■ WHAT YOU ARE ASKED TO DO ■
Whenever a line of the records below contains the word "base", copy that line.

■ MATERIAL PROVIDED ■
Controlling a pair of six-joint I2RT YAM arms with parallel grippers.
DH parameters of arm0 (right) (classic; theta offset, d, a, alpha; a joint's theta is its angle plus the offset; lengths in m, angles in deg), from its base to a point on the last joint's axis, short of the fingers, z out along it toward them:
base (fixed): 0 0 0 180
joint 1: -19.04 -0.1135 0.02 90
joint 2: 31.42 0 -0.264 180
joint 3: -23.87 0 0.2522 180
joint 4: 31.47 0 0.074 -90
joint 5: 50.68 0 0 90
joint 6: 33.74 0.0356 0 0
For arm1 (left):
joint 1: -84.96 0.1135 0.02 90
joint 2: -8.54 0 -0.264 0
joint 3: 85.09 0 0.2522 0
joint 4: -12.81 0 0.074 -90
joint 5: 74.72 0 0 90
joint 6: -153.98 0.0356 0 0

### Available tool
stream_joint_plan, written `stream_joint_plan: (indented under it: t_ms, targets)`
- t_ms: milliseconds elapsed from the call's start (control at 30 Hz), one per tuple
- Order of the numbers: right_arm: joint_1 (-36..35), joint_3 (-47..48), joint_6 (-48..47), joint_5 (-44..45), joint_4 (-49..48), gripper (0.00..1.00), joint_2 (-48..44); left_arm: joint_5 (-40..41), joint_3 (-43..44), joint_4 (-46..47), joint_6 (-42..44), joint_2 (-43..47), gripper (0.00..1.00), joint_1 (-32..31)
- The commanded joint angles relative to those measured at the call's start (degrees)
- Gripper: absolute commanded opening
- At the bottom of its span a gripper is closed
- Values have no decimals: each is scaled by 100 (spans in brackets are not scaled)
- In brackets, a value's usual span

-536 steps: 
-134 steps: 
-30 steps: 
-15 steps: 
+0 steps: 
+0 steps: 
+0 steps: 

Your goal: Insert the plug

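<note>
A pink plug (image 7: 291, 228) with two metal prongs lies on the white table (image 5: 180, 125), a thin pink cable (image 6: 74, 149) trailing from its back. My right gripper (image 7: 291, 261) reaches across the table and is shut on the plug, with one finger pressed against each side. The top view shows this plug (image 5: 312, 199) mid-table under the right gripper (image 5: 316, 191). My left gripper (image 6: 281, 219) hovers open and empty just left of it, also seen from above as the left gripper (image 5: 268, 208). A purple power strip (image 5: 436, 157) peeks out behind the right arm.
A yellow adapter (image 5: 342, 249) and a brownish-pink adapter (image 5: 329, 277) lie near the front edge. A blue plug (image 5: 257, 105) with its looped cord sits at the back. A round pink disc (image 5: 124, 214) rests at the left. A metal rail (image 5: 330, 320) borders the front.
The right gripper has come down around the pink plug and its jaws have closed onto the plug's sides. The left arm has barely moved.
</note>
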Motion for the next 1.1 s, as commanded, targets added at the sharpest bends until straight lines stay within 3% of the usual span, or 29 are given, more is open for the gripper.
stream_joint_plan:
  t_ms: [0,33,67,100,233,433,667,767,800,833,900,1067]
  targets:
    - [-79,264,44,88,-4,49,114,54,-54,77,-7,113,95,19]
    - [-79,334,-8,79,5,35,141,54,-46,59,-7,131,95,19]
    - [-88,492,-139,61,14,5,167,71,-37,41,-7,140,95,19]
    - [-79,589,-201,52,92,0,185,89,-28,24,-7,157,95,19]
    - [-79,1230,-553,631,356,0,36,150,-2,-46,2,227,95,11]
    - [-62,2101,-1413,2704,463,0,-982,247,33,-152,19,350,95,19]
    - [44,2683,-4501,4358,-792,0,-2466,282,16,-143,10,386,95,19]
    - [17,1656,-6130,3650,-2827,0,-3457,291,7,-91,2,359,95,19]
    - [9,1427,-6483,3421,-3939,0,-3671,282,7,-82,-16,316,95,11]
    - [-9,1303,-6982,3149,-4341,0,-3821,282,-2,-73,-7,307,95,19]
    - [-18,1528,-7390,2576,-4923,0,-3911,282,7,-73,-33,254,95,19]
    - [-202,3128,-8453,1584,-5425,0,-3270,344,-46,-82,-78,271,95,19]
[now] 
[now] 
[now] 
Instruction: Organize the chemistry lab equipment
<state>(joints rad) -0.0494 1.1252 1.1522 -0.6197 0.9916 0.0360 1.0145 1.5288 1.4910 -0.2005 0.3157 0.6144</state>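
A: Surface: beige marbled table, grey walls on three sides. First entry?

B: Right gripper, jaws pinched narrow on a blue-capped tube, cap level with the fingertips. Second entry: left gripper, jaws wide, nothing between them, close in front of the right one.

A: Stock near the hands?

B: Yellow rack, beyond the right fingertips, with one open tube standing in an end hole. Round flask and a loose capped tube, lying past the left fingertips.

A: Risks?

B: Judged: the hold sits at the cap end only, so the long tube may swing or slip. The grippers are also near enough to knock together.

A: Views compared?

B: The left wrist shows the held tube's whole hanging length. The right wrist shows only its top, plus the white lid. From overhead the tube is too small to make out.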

■ RESULT OF THE EXERCISE ■
DH parameters of arm0 (right) (classic; theta offset, d, a, alpha; a joint's theta is its angle plus the offset; lengths in m, angles in deg), from its base to a point on the last joint's axis, short of the fingers, z out along it toward them:
base (fixed): 0 0 0 180

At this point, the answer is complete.